When I browsed the table of contents before my purchase, I saw many topics as a poker player that were of interest.
When I purchased the book and read it, I was not disappointed. Incidentally, I am now on my third reading. This does not mean the book is confusing or unreadable. On the contrary, the "good stuff", i.e. the entire book, is dense with very useful material that requires study, not just a cursory read.
The explanations of probability, the binomial theorem, player hand distributions and how to react to them (my favorite), player tracking software, cEV, mEV, ICM (Ihave seen this in other books, but this is the best explanation I have seen), N-Up, and CPD are detailed and in my opinion absolutely necessary for any poker player seeking excellence.
Anyone who intends to improve their poker and who does not recognize or understand the abbreviations in the previous paragraph, e.g. cEV, ICM, etc, had better read this book.
Good math book, but it won't fix your tournament leaks
This book uses a favorite math method -- to reduce unsolvable problems to solvable ones that yield reasonable approximations.
Fair enough. But I think he treats multi-table tournaments like one-table sngs. If he could prove that equivalence, he'd have written a great book. but he can't. In fact, he doesn't try. MTT not = SNG, sorry.
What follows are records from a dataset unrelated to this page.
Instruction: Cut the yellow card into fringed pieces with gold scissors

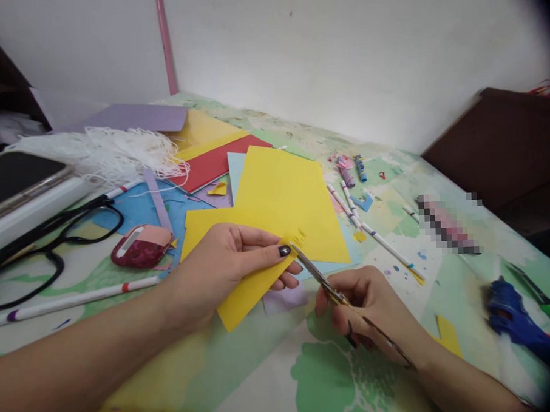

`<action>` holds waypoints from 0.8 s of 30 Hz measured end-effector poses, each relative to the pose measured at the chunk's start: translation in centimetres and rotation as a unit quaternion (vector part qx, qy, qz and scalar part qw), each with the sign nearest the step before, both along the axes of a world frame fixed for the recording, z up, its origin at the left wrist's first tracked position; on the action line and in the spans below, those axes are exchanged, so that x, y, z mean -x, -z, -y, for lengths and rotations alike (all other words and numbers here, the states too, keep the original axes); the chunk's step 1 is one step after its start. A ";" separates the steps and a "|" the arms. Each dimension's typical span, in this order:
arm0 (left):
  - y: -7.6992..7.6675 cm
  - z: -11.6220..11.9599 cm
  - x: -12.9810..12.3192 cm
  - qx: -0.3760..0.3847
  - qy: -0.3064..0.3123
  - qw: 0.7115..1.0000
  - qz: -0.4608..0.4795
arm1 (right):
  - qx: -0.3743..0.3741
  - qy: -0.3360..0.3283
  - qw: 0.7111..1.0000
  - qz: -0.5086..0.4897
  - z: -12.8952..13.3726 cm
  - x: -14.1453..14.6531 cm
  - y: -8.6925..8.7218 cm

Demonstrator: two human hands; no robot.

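My left hand [225, 257] pinches a yellow paper piece [243, 301] between thumb and fingers, holding it above the table. Thin dark strokes, perhaps fine cuts, show near the edge by my thumb. In my right hand [368, 305] is a slim pair of scissors [321, 280], its blades pointing up and left. Their tips meet the paper's edge just beside my left thumb; whether the blades are parted is too fine to make out. Behind my hands lies a larger yellow sheet [283, 187], over light blue paper [237, 171].
Left: white string [113, 152], black glasses [53, 246], a phone [19, 181] and a dark red case [142, 245]. Right: striped paper sticks [389, 249], small rolled papers [346, 171], a blue glue gun [512, 311] and a green-handled cutter [546, 297]. Red card [218, 163] lies behind.
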State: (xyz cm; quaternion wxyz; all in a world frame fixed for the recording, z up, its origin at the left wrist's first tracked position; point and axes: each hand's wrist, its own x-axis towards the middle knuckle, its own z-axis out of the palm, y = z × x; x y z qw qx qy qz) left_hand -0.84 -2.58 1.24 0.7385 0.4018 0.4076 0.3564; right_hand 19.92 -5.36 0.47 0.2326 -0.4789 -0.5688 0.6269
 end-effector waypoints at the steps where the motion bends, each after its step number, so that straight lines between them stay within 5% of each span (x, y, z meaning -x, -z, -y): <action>1: 0.0 0.0 0.0 0.001 -0.001 1.000 0.000 | -0.001 0.000 1.000 0.000 0.0 0.0 0.0; 24: 0.0 0.1 0.0 0.000 0.002 1.000 0.009 | -0.010 -0.014 0.999 -0.044 0.1 -0.1 0.1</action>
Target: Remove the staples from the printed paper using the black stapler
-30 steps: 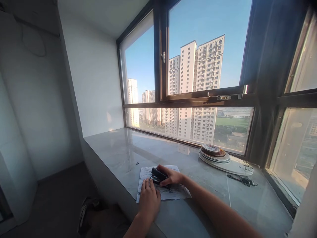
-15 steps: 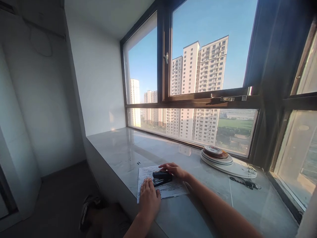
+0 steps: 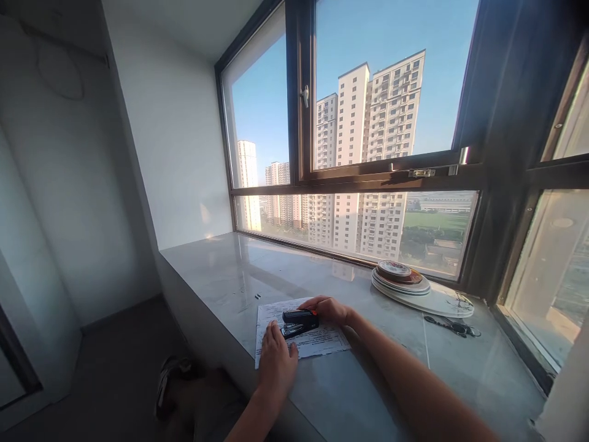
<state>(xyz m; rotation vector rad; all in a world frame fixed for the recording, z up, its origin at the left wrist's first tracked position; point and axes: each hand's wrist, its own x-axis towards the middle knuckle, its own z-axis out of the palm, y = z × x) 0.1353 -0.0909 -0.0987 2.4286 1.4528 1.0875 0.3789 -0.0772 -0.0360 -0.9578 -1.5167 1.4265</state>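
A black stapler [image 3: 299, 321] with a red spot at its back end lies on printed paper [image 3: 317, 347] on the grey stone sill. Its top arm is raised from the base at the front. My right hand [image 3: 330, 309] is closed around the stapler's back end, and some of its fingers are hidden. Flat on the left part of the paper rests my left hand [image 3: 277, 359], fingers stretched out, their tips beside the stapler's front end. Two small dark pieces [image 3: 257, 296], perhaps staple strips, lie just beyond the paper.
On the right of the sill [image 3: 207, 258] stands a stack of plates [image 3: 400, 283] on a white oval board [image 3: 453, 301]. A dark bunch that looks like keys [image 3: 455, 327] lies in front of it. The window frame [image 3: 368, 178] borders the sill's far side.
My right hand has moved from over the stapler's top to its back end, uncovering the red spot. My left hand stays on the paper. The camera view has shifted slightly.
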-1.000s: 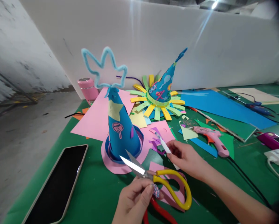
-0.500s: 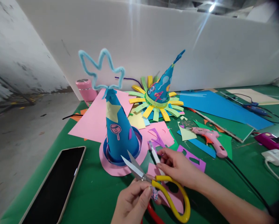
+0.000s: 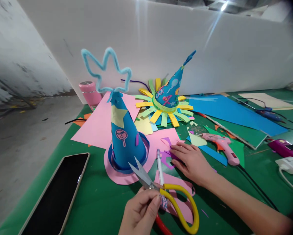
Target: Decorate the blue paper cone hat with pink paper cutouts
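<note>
My left hand [image 3: 143, 210] is closed around the scissors [image 3: 150, 186] near their pivot, blades parted and the yellow and red handles toward me. A small pink-and-blue patterned piece [image 3: 163, 201] shows at the thumb tip. My right hand [image 3: 194, 161] lies with fingers stretched out on purple paper scraps [image 3: 166, 158], holding nothing that I can see. Between the hands, a white marker [image 3: 160, 166] rests partly on a cut pink paper piece [image 3: 179, 199]. Beyond the scissors stands a blue cone hat [image 3: 128, 143] with a pink brim and a light-blue pipe-cleaner shape on top.
A phone [image 3: 57, 192] lies at the left. Behind is a second cone hat [image 3: 171, 93] with yellow and green paper strips. To the right are a pink glue gun [image 3: 220, 142] with its cable, blue paper [image 3: 234, 111] and a magenta power strip [image 3: 285, 148]. A pink cup [image 3: 89, 93] stands at back left.
My right hand has let go of the white marker and moved up and right, flattening onto the purple scraps, which have shifted. The left hand and scissors have hardly moved.
</note>
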The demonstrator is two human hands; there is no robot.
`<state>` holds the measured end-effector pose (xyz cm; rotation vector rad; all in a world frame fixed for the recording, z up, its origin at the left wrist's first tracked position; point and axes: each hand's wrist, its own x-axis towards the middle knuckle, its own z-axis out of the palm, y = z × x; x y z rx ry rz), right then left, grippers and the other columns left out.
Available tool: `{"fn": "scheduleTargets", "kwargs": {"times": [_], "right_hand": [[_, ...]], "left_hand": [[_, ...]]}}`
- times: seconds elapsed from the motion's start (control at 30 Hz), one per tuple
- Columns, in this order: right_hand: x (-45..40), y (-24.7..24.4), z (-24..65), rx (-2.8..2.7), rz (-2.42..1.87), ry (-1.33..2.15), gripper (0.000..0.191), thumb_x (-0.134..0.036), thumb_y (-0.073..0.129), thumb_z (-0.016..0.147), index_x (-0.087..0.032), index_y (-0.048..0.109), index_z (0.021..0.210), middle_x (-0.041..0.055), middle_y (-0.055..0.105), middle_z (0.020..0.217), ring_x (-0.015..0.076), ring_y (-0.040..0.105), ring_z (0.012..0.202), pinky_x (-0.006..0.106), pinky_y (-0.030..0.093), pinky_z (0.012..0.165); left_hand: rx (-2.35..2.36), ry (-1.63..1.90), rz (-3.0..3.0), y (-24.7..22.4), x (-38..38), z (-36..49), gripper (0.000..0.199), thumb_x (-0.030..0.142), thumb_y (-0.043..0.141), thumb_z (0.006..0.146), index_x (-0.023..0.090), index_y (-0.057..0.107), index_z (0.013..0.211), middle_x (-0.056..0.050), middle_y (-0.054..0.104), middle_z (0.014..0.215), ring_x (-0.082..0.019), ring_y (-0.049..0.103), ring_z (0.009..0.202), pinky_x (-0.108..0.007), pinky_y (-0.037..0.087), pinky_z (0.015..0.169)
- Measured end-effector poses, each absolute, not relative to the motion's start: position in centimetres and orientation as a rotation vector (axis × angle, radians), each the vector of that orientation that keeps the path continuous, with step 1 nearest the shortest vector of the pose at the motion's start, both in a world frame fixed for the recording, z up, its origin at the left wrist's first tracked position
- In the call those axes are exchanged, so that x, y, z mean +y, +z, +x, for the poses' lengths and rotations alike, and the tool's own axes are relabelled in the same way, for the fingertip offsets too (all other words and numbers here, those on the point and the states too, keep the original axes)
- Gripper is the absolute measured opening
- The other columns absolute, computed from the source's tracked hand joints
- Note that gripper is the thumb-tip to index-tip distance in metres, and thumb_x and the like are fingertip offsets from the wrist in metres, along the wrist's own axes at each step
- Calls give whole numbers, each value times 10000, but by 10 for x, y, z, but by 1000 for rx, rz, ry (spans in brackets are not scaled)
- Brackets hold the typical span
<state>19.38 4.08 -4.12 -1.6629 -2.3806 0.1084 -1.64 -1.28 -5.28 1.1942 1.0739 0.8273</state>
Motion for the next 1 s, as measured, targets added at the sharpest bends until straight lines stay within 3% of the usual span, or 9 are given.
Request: {"fn": "scheduleTargets", "kwargs": {"times": [0.23,0.4,0.53,0.7,0.87,1.0], "right_hand": [[21,-38,238,-2007,-1650,313,220,-276,426,859,-205,632,824,60,677,931,204,601,902,352,471,798],[43,-34,229,-2023,-1606,254,283,-259,381,876,-173,579,1059,90,629,1093,203,553,1029,371,433,900],[47,-32,216,-2457,-1467,296,358,-292,441,847,-195,519,1183,70,490,1302,247,388,1218,440,345,978],[25,-38,231,-2566,-1512,321,332,-290,423,860,-240,533,1169,28,501,1298,254,347,1245,469,346,957],[13,-41,250,-2399,-1557,361,434,-359,491,823,-206,461,1228,77,481,1300,248,344,1241,454,320,993],[14,-36,255,-2271,-1645,364,406,-333,536,785,-202,499,1168,105,479,1233,245,429,1144,422,347,974]], "left_hand": [[1089,865,1144,-51,-13,-14,286,432,575,725,179,677,642,-75,627,686,-219,542,734,-295,460,701],[1108,890,1154,-49,-12,-14,253,394,595,718,177,674,614,-61,605,634,-220,536,731,-308,456,719],[1115,871,1153,-45,-12,-16,226,358,595,727,175,664,613,-49,582,635,-206,519,724,-305,446,733],[1131,884,1104,-43,-13,-16,216,343,603,723,170,670,613,-50,599,638,-212,542,723,-307,452,725],[1107,932,1051,-48,-14,-14,196,335,616,715,168,688,641,-66,640,748,-226,570,791,-306,445,750],[1115,912,1061,-48,-13,-13,212,347,602,726,170,704,671,-65,642,722,-222,568,780,-308,437,758]]}}
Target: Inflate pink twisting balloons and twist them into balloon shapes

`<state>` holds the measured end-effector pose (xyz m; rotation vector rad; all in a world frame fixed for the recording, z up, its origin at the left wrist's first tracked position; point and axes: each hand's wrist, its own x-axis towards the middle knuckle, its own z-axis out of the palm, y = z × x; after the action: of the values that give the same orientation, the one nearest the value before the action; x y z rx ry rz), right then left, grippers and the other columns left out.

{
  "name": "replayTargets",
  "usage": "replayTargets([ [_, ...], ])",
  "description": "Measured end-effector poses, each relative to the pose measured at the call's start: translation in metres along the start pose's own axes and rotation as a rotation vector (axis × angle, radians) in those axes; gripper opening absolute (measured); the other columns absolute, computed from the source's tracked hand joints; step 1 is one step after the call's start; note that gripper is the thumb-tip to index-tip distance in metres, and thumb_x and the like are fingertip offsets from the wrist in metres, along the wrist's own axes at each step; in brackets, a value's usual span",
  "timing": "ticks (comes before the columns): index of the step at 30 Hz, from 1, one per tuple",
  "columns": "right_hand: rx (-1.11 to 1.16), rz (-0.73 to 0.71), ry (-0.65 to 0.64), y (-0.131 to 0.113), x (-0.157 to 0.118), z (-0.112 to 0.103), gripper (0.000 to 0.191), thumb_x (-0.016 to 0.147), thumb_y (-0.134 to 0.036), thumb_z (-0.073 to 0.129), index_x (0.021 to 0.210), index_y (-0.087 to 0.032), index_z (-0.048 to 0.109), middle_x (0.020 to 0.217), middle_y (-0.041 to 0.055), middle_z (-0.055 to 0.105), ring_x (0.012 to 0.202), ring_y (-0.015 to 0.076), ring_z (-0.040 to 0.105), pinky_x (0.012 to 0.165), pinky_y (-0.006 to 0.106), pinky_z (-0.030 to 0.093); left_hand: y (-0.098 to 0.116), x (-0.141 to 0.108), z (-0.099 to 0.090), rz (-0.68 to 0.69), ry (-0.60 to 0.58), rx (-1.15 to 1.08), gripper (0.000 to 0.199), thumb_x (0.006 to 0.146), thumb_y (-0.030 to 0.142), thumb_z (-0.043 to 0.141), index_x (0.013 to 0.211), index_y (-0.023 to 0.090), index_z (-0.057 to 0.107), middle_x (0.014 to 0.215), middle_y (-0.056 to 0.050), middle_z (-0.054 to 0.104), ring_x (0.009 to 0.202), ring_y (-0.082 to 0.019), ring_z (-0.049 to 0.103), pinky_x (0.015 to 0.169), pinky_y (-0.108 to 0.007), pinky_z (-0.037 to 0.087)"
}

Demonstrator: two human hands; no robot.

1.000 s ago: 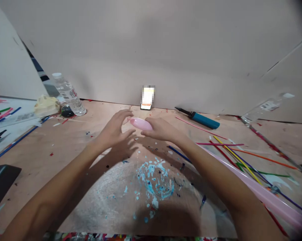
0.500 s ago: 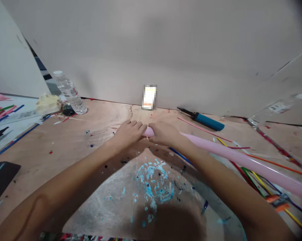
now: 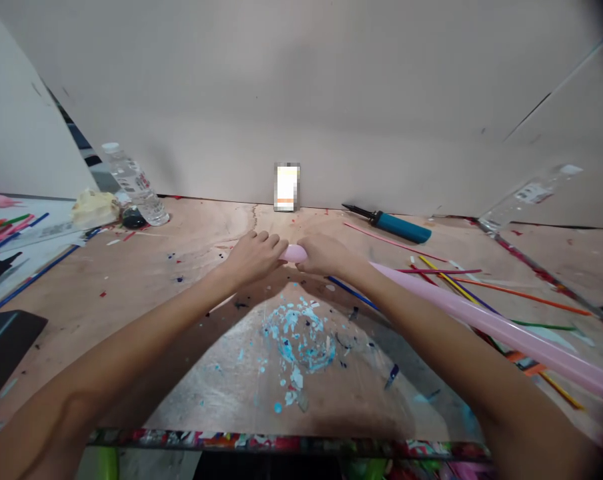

He also emphasizes playing tiny edges in mult-table tournaments. That is very position-, stack- and opponent-dependent.
See the Poker Tournament Formula for another view -- math with guts -- as well as the three Harrington on Hold'em tournament books. For a hand-by-hand retelling of a pro player winning a big live tournament, see Gus Hansen's wonderful Every Hand Revealed. (I believe Hansen's book was so hard to write, that it will seldom, if ever, be equalled.)
P.S. Guerrera's other book Poker by the Numbers is a better, rigorous text on cash games.